Exercise goal -> A word-for-word restatement of the full listing is required.

Collected data ->
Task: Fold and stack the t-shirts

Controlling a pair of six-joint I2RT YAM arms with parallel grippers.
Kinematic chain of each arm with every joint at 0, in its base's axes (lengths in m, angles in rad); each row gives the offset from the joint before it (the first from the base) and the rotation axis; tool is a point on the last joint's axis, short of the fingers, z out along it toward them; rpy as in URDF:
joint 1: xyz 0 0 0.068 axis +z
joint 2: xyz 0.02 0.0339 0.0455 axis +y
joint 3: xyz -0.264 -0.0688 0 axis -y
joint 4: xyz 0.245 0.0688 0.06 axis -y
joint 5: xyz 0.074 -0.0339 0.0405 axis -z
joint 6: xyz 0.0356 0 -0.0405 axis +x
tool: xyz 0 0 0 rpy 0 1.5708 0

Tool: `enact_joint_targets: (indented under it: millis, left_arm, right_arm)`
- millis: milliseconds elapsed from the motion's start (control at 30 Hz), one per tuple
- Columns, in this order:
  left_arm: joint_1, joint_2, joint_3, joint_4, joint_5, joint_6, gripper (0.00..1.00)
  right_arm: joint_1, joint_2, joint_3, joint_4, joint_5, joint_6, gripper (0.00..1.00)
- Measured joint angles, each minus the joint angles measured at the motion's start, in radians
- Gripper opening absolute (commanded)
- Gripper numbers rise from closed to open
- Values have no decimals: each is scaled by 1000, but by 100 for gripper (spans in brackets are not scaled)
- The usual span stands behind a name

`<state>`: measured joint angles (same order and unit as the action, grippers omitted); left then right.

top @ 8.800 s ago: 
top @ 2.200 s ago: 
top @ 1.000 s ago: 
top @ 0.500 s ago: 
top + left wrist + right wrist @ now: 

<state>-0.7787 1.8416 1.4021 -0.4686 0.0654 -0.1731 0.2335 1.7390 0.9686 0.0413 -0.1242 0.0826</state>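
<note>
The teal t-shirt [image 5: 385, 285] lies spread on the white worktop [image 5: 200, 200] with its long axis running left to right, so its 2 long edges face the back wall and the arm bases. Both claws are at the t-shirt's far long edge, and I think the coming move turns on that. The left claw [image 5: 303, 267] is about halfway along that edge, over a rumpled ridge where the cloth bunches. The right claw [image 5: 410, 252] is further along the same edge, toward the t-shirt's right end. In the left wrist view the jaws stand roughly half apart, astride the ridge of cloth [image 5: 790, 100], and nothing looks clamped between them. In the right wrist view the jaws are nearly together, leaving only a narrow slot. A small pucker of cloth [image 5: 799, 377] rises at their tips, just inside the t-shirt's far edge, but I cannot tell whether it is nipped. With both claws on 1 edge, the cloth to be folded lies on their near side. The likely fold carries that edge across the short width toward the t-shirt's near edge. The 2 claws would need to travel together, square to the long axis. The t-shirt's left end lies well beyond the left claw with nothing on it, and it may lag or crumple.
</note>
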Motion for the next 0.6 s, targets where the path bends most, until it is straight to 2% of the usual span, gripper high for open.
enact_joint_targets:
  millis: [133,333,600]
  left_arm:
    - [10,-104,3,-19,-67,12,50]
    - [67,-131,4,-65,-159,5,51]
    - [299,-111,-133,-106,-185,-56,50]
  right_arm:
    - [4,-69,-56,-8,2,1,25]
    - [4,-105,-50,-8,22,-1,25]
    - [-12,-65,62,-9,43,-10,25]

Reply ->
Task: Fold and stack the t-shirts

Controlling a pair of six-joint I2RT YAM arms with parallel grippers.
Kinematic chain of each arm with every joint at 0, in its base's axes (lengths in m, angles in rad); each row gives the offset from the joint before it (the first from the base) and the rotation axis; tool is a point on the last joint's axis, short of the fingers, z out along it toward them; rpy as in URDF:
joint 1: xyz 0 0 0.068 axis +z
joint 2: xyz 0.02 0.0339 0.0455 axis +y
joint 3: xyz -0.264 -0.0688 0 axis -y
joint 4: xyz 0.245 0.0688 0.06 axis -y
joint 5: xyz 0.074 -0.0339 0.0405 axis -z
joint 6: xyz 0.0356 0 -0.0405 axis +x
tool: xyz 0 0 0 rpy 0 1.5708 0

Tool: `enact_joint_targets: (indented under it: millis, left_arm, right_arm)`
- millis: milliseconds elapsed from the motion's start (control at 30 Hz), one per tuple
- Columns, in this order:
  left_arm: joint_1, joint_2, joint_3, joint_4, joint_5, joint_6, gripper (0.00..1.00)
  right_arm: joint_1, joint_2, joint_3, joint_4, joint_5, joint_6, gripper (0.00..1.00)
- Measured joint angles, each minus the joint angles measured at the motion's start, in radians
- Gripper opening absolute (commanded)
- Gripper numbers rise from closed to open
- Values have no decimals: each is scaled by 1000, but by 100 for gripper (spans in brackets are not scaled)
- The usual span stands behind a name

`<state>`: measured joint angles (same order and unit as the action, grippers omitted); left then right.

top @ 8.800 s ago: 
top @ 2.200 s ago: 
top @ 1.000 s ago: 
top @ 0.500 s ago: 
top + left wrist + right wrist @ now: 

<state>-0.7787 1.8416 1.4021 -0.4686 0.0654 -0.1731 0.2335 1.7390 0.9686 0.0413 -0.1242 0.0826</state>
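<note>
The teal t-shirt [image 5: 385, 285] lies spread on the white worktop [image 5: 200, 200] with its long axis running left to right, so its 2 long edges face the back wall and the arm bases. Both claws are at the t-shirt's far long edge, and I think the coming move turns on that. The left claw [image 5: 303, 267] is about halfway along that edge, over a rumpled ridge where the cloth bunches. The right claw [image 5: 410, 252] is further along the same edge, toward the t-shirt's right end. In the left wrist view the jaws stand roughly half apart, astride the ridge of cloth [image 5: 790, 100], and nothing looks clamped between them. In the right wrist view the jaws are nearly together, leaving only a narrow slot. A small pucker of cloth [image 5: 799, 377] rises at their tips, just inside the t-shirt's far edge, but I cannot tell whether it is nipped. With both claws on 1 edge, the cloth to be folded lies on their near side. The likely fold carries that edge across the short width toward the t-shirt's near edge. The 2 claws would need to travel together, square to the long axis. The t-shirt's left end lies well beyond the left claw with nothing on it, and it may lag or crumple.
</note>
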Motion for the next 0.6 s, targets where the path bends most, until it is straight to 2% of the usual span, gripper high for open.
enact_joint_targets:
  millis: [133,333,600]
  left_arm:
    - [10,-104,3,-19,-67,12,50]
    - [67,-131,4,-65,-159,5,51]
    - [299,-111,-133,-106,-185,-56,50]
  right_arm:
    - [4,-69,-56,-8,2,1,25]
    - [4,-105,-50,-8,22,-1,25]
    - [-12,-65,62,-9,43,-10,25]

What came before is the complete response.